The Menu is a Delectable Class Commentary

5/5 Falcons

Disclaimer: Slight Spoilers Ahead!

Anya Taylor-Joy and Ralph Fiennes shine in new psychological thriller The Menu, delivering dramatic yet nuanced performances as a mysterious young diner and an acclaimed chef, respectively. The film begins with a couple, Tyler (Nicholas Hoult), and his paid escort, Margot (Anya Taylor-Joy), preparing for a fine dining experience at Hawthorne, a famed restaurant located on a remote island that cost Tyler over a thousand dollars to attend. 

They are joined by nine other guests, who introduce comedic subtlety through their archetypal circumstances: a harsh food critic and her submissive assistant, a movie star slowly exiting the spotlight and his ambitious assistant, an wealthy elderly couple who frequent Hawthorne, and a trio of new-money Silicon Valley young men. But, as the dinner progresses, the meals and setting become strange and violent. 

The very setup of The Menu presents an unexpectedly nuanced commentary about class dynamics. The physical layout of the restaurant separates the wealthy and the workers, those who pick apart the caviar and those who labor over its art.
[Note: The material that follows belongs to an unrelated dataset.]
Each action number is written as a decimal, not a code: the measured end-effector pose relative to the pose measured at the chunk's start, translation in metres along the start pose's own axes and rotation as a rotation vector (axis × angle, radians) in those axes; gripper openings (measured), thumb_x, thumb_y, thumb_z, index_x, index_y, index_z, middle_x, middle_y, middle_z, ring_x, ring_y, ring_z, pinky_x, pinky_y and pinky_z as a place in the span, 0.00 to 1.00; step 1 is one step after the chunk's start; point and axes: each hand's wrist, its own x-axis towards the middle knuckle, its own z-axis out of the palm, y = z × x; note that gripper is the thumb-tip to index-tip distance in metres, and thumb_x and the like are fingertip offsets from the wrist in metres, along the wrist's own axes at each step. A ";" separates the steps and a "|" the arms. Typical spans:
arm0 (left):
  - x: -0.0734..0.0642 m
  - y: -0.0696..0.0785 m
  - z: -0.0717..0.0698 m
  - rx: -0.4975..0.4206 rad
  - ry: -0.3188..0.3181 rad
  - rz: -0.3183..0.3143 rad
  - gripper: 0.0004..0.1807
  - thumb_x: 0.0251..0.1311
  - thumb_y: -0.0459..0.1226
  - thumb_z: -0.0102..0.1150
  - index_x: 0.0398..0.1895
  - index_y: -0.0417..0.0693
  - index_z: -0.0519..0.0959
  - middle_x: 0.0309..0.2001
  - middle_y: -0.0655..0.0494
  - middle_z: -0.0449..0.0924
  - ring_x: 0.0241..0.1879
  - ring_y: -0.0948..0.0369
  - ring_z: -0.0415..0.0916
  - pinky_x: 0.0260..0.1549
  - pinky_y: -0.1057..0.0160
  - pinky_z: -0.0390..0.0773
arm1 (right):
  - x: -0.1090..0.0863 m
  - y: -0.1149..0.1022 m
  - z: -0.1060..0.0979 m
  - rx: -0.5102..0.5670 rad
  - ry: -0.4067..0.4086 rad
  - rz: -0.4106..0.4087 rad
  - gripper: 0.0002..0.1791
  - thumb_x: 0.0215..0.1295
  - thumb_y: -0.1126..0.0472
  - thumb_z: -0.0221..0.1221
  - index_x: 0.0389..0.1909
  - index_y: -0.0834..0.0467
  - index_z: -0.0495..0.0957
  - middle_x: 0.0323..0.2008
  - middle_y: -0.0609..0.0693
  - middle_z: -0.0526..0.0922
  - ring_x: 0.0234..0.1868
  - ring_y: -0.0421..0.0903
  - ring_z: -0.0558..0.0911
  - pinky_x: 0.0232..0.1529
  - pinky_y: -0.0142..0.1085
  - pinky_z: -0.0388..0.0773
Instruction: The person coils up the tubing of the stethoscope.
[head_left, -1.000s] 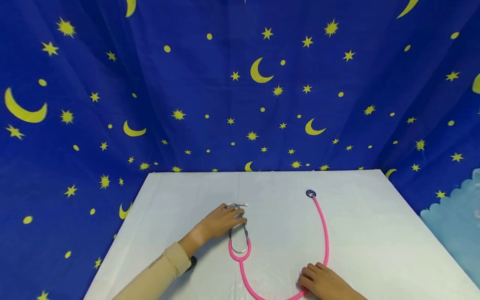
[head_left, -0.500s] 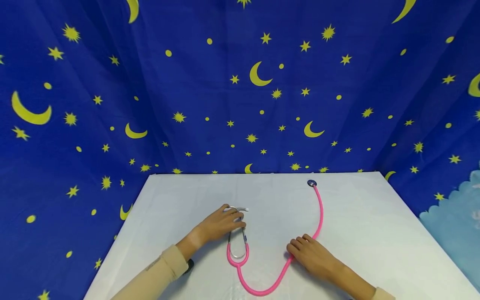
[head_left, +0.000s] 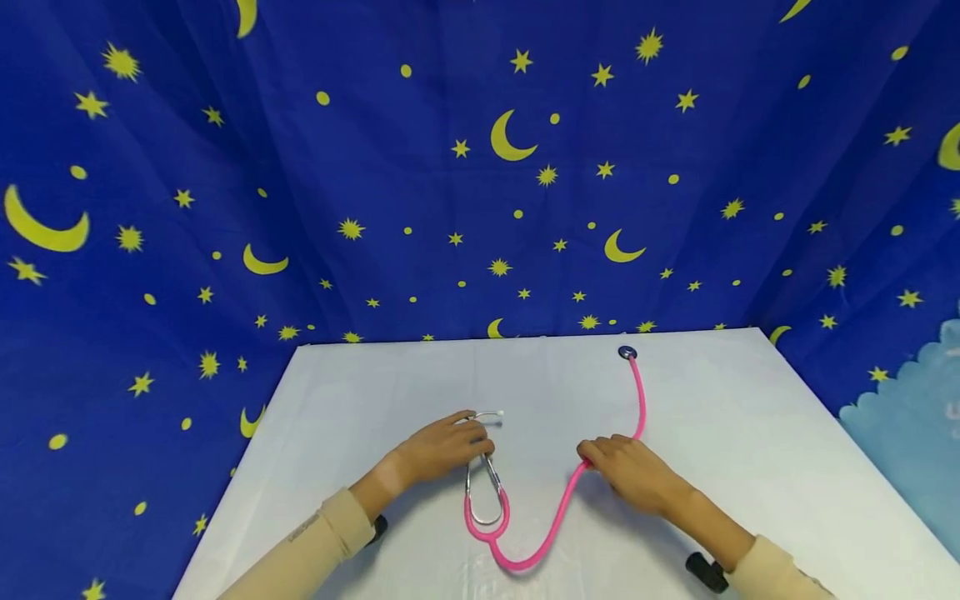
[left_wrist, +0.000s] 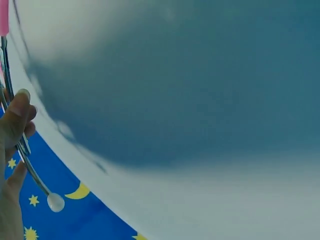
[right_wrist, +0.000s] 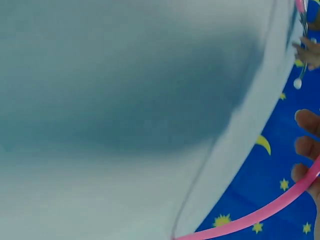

While the chefs cook, the guests witness spectacles arranged by the chefs, ranging from an informative presentation about the significance of bread in cultural cuisine to the gruesome suicide of a sous chef who was burdened by the idea of failure and permanent inferiority to Chef Julian (Ralph Fiennes).

The Menu doesn’t force its audience to hate the guests, instead providing a morally gray lens through which the viewer may view and critique the characters’ actions throughout the film.

The operation is almost military; the chefs work day and night and sleep on the premises in side-by-side bunkers. They acknowledge the chef like a superior officer, shouting “Yes chef!” in a striking, cult-like chorus, to his increasingly sinister demands. While the chefs seem sinister and emotionless at times, the guests are fueled by entitlement, fear, and anger, making them all the more real. The Menu doesn’t force its audience to hate the guests, instead providing a morally gray lens through which the viewer may view and critique the characters’ actions throughout the film.

The uneasy tone of this dark comedy is also set by the spectacle surrounding each course. Chef Julian works to serve the wealthy, which he detests, and compensates for by ridiculing, taunting, and exerting power over his elite diners through the meals and the story surrounding each dish. The food itself is his horror-movie type weapon.

Humor is juxtaposed by genre-typical deadly games. In no way are these thriller elements cliche, with quick exchanges and battles of wit prevailing, further highlighting the dynamic between the chef and his guests. The unwavering pace of events and the intensity of characters only heighten the intensity, making it a truly engaging, terrifying, and at times hilarious watch. The combination of thriller and comedy can be hard to perfect, but The Menu is not afraid to walk that line and make the watcher both laugh at well-timed bits and grimace at horrifying and occasionally graphic twists.

The Menu delivers on all fronts. Creativity takes the form of not only the story itself, but in how the dishes tie into the narrative. You don’t have to be a food lover to enjoy The Menu— the writing itself is witty and packed with humor of every flavor, and the acting prowess of Taylor-Joy, Fiennes, Holt, and others serves well to elevate the movie. This movie is spectacular from its passive beginning, right up to its dramatic and thought-provoking ending.